Пан Бербелек обнаружил его на задах принадлежавших Панатакису складов. Тот угостил его кахвой, пикваями, финиками, трижды пригласил к себе домой, раз шесть покаялся за то, что столь паршивые условия, в которых вынужден принимать столь замечательного гостя, еще больше раз проклял собственную бедность, жадных таможенников, Гипатию и Навуходоносора, воззвал к помощи всех богов (даже здесь у него имелись маленькие алтари Манат, Кристоса и Меркурия), повздыхал по старым, добрым временам, накричал на невольника, который не вовремя пришел с каким-то сообщением — и только лишь потом позволил пану Бербелеку представить свое дело.
— Мммммм, — задумчиво сосал он потом чубук своей трубки, — то есть ты, эстлос, попросту желаешь узнать о ней все, что только возможно.
— Так.
— И, насколько понимаю, это не просьба эстлоса Ньюте.
— Я передал тебе письма от него.
— Таак. Высшая аристократия. У племянницы Гипатии. Ммммм… Может, еще кахвы?
— Нет, благодарю.
— Так или иначе, но я подошлю к вам человека по вопросам переговоров с Африканской Компанией, эстлос.

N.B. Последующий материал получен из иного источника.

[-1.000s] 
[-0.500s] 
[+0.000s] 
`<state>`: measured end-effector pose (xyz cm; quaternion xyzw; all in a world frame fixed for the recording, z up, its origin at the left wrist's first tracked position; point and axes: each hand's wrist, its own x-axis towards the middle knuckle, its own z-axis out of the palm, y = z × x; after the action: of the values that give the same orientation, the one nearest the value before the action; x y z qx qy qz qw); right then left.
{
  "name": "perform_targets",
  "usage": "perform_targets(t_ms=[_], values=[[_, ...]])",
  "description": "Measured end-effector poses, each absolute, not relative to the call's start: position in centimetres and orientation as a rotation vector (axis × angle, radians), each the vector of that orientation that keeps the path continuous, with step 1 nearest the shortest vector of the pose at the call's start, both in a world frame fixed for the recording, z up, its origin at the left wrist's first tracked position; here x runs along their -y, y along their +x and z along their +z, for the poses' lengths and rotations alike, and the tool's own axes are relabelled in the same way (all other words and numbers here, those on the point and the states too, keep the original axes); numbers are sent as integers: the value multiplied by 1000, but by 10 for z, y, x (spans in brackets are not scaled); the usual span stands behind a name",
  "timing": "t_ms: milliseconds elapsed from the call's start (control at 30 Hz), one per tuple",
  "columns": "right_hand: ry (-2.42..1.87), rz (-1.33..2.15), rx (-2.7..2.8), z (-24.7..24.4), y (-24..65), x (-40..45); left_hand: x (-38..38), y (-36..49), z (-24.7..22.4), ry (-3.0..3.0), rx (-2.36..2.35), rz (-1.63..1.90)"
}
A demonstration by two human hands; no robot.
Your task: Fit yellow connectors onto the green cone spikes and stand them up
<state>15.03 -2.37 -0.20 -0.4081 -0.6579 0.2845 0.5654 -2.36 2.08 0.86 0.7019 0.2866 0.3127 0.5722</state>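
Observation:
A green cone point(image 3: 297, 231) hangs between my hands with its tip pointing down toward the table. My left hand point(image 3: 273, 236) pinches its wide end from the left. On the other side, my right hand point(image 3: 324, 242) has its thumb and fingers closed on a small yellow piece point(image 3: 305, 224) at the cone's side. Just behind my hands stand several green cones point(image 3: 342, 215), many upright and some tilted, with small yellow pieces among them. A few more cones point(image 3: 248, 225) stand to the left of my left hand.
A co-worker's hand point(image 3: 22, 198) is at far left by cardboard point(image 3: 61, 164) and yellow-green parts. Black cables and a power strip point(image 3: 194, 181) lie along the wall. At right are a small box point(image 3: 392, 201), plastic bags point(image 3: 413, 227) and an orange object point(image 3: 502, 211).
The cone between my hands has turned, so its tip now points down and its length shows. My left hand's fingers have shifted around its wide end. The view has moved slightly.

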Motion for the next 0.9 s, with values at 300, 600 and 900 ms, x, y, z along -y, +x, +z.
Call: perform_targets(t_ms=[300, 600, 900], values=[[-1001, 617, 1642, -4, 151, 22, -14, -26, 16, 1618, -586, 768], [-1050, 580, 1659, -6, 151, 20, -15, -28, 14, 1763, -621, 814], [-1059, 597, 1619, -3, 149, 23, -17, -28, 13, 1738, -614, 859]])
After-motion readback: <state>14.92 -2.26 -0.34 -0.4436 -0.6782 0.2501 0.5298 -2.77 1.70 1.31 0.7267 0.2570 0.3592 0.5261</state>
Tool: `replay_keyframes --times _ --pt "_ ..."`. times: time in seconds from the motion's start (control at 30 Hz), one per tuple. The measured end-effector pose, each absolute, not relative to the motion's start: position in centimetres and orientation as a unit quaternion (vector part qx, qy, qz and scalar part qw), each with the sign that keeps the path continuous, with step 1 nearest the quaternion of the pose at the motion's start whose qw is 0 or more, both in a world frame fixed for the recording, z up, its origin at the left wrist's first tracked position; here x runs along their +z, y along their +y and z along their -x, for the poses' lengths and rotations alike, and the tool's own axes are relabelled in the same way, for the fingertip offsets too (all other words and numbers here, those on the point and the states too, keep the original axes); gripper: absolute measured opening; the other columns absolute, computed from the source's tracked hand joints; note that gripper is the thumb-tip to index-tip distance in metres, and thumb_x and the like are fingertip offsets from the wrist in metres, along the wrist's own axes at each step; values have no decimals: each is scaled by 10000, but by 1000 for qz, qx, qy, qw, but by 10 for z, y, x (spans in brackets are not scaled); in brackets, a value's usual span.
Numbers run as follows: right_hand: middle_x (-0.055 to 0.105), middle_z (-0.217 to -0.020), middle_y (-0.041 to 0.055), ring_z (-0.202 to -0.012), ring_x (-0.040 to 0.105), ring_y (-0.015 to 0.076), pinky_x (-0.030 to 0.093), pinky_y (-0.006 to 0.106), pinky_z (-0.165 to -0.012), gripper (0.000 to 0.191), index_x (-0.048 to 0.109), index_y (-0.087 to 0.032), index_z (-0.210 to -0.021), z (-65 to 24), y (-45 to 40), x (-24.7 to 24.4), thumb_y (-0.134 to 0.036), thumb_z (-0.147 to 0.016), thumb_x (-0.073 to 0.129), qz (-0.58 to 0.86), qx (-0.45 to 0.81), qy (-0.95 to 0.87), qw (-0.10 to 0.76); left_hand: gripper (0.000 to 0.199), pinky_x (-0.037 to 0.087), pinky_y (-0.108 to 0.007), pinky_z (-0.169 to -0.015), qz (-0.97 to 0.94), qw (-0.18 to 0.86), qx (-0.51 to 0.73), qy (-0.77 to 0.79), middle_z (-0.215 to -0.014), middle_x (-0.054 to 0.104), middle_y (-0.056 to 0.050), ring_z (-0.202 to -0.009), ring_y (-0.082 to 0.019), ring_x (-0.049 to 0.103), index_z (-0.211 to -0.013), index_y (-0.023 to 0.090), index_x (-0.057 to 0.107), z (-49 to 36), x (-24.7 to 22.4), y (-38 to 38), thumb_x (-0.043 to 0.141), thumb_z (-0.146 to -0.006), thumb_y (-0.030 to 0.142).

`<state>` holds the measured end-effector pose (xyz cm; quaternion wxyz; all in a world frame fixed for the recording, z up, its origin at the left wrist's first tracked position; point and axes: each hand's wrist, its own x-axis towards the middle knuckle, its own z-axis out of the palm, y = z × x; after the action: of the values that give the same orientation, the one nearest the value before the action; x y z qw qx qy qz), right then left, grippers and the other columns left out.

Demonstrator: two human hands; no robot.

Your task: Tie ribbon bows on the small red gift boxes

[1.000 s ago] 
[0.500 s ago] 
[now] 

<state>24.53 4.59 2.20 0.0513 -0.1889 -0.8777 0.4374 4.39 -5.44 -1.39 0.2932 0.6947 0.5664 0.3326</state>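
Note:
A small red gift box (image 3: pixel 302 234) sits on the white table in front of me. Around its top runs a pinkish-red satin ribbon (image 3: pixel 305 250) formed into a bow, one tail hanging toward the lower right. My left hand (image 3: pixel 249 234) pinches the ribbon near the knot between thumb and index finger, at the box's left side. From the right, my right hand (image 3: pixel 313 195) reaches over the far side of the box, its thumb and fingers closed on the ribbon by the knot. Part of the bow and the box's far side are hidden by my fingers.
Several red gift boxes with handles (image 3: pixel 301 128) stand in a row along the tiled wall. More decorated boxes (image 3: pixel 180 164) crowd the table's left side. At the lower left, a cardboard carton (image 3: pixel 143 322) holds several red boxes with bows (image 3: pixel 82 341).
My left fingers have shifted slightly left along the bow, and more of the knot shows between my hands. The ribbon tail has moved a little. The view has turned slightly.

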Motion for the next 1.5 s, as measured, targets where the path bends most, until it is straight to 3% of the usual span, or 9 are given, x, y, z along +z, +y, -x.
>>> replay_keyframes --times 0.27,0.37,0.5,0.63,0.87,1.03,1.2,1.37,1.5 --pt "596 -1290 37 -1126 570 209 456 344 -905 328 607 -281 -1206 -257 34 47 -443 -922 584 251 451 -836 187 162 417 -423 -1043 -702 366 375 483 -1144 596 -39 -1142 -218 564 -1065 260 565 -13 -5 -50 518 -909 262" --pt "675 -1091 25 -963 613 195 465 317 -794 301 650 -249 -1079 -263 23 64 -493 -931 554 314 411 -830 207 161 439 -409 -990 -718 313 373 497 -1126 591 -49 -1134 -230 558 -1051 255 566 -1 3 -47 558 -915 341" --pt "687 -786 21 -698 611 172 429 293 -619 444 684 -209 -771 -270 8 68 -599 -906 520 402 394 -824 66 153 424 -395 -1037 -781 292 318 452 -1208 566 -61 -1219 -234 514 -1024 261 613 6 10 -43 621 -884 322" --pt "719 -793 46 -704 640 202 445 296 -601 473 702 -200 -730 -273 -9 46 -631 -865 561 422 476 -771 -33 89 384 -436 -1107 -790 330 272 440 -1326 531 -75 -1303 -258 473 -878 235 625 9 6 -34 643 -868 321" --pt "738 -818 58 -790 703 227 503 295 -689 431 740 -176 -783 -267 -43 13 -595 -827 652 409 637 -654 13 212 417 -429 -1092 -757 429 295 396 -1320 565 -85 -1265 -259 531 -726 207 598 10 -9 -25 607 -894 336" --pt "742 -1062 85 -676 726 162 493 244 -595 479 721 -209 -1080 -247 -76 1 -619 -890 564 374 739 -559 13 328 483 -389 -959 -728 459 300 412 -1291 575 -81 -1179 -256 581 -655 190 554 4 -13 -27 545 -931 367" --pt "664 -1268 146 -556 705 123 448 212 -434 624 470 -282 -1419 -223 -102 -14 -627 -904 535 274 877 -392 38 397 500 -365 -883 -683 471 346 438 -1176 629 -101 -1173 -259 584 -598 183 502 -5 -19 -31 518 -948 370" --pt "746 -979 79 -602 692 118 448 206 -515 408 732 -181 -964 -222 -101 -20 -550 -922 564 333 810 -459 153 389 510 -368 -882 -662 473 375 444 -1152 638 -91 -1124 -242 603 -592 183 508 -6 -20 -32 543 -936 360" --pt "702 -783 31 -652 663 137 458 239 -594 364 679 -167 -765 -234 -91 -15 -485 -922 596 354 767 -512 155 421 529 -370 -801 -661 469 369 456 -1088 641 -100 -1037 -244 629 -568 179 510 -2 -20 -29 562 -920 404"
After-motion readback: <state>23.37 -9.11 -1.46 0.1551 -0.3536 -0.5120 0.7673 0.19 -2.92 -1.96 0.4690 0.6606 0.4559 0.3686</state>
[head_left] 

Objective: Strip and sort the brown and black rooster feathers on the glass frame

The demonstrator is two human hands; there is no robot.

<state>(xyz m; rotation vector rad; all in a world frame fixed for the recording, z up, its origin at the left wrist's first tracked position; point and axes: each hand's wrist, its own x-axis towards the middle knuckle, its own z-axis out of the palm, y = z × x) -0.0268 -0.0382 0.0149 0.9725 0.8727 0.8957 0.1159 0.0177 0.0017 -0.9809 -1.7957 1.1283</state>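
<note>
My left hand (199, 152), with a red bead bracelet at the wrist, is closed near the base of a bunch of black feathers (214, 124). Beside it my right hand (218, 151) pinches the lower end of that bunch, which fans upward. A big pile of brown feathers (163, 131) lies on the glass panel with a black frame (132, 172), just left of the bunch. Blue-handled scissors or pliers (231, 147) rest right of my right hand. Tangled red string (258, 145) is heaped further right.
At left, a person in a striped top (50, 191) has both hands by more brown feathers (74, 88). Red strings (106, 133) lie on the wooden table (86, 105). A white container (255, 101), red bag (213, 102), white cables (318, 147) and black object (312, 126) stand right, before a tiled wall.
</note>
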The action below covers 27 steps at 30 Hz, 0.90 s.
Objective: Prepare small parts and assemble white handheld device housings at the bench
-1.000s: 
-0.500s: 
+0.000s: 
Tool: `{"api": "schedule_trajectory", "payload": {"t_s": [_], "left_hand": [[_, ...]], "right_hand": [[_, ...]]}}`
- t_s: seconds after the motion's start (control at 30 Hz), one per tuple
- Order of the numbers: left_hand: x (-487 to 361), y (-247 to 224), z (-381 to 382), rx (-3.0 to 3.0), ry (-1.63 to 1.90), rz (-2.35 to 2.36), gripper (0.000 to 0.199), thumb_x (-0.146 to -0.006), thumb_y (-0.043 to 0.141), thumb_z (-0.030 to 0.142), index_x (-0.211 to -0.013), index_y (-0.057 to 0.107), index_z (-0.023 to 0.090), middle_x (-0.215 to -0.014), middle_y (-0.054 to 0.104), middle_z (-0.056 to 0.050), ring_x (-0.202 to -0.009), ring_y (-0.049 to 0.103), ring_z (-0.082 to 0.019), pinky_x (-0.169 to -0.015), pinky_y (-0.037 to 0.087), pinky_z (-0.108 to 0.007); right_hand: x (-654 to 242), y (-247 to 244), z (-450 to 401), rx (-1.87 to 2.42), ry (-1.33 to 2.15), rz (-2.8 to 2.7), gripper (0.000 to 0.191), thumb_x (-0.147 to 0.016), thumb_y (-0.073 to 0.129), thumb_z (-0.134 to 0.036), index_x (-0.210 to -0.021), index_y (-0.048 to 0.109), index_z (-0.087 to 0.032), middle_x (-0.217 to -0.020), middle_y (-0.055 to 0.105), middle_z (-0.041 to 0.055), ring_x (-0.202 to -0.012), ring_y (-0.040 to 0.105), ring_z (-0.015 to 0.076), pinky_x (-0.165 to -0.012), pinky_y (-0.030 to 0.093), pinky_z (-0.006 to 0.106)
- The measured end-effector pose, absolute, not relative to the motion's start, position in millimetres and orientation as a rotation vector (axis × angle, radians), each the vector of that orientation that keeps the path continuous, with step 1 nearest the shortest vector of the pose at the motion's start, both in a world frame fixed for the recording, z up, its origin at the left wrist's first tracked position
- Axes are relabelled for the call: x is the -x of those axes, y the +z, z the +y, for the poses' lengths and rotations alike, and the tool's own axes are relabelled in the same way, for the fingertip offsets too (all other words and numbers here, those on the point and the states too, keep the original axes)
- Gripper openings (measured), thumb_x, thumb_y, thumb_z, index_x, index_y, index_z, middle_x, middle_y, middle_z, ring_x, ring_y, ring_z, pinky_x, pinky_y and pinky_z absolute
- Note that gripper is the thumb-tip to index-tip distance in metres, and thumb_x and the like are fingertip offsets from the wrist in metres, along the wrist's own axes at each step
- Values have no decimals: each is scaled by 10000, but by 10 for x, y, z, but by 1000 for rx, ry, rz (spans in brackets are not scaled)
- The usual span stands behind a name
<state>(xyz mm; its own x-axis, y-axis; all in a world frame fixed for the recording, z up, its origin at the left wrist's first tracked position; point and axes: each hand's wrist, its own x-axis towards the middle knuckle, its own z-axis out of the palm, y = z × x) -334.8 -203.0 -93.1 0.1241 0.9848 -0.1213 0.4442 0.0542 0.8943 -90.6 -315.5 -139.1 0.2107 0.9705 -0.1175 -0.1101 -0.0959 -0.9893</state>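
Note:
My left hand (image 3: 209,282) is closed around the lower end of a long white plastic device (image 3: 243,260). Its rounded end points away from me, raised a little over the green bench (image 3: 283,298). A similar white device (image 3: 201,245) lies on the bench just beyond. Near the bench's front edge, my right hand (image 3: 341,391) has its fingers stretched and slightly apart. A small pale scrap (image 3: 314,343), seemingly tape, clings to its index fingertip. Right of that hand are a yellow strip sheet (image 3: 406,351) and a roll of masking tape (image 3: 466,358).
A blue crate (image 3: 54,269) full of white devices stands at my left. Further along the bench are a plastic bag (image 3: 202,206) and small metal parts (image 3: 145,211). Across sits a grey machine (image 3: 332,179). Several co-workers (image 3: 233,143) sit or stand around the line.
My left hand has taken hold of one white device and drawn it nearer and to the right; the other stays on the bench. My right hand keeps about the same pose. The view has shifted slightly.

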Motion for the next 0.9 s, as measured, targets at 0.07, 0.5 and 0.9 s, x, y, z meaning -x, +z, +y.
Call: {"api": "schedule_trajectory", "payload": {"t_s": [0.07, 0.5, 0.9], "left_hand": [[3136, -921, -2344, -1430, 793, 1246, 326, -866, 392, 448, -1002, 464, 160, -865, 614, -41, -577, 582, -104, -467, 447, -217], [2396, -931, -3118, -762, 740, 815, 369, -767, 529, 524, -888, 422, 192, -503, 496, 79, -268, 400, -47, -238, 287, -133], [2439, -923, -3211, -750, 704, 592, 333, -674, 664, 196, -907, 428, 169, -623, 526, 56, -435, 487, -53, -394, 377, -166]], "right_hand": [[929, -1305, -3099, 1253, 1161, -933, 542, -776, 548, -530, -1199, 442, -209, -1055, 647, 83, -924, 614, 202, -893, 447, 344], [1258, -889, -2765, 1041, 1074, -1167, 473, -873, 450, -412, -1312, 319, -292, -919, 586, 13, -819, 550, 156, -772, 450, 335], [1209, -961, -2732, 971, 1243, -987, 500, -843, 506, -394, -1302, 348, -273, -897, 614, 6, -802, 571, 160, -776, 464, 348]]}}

На улицах царила жара, солнце выжигало последние пятна тени из щелей между камнями мостовой, из-под навесов лавок и пивных. Возле виктики пана Бербелека ожидал Фарад, сын сенешала дома эстле Лотты, который служил Иерониму в качестве проводника по городу. Увидав пана Бербелека, он прервал громкий спор с каким-то перекупщиком, поклонился и помог эстлосу войти в повозку; только лишь после этого он уселся сам, сохраняя соответственную дистанцию. На Фараде была надета лишь коротенькая юбочка и сандалии, и Иероним, который, выйдя из тени, тут же покрылся потом, окинул его строгим взглядом.
— Куда теперь, эстлос? — спросил юноша.
— Портной, хороший и скорый.
— О, это не проблема, эстле Лотте пользуется услугами самого лучшего, впрочем, он еще сегодня должен будет прийти во дворец, чтобы снять мерку с эстле Лятек.
— Кого?
— Эстле Алитеи.
— Ах, ну да. А далеко до его мастерской? До полудня еще куча времени. Я должен переодеться в что-нибудь, ммм, не-воденбургское.
Кожа Фарада, как и у всех александрийцев, обладала цветом темной меди. Но для этого нужно было достаточно долго проживать в короне Навуходоносора.
Портной, старый мидянин, снял мерку лично, жестом руки отогнав работников. Пан Бербелек заказал несколько комплектов одежды, а один купил уже готовый, сшитый для кого-то другого, но: — Он может и подождать, — заявил на это мидянин, выдувая губы. Белое на белом: свободные, хлопчатобумажные шальвары, такая же свободная кируффа из хлопка и шелка, с синим узором на рукавах. Кируффа была изысканной версией бурнуса, с полами, доходящими до земли, и большим капюшоном. Ее можно было застегнуть, хотя днем все ходили в расстегнутых. В комплект входили еще сандалии, но Иероним остался в своих неврских мягких сапожках. Мидянин обещал доставить одежду еще на этой неделе. Пана Бербелека он проводил до самых ворот, постоянно сгибаясь в поклонах, но тот никаких иллюзий не питал: на самом деле портной кланялся эстле Лотте.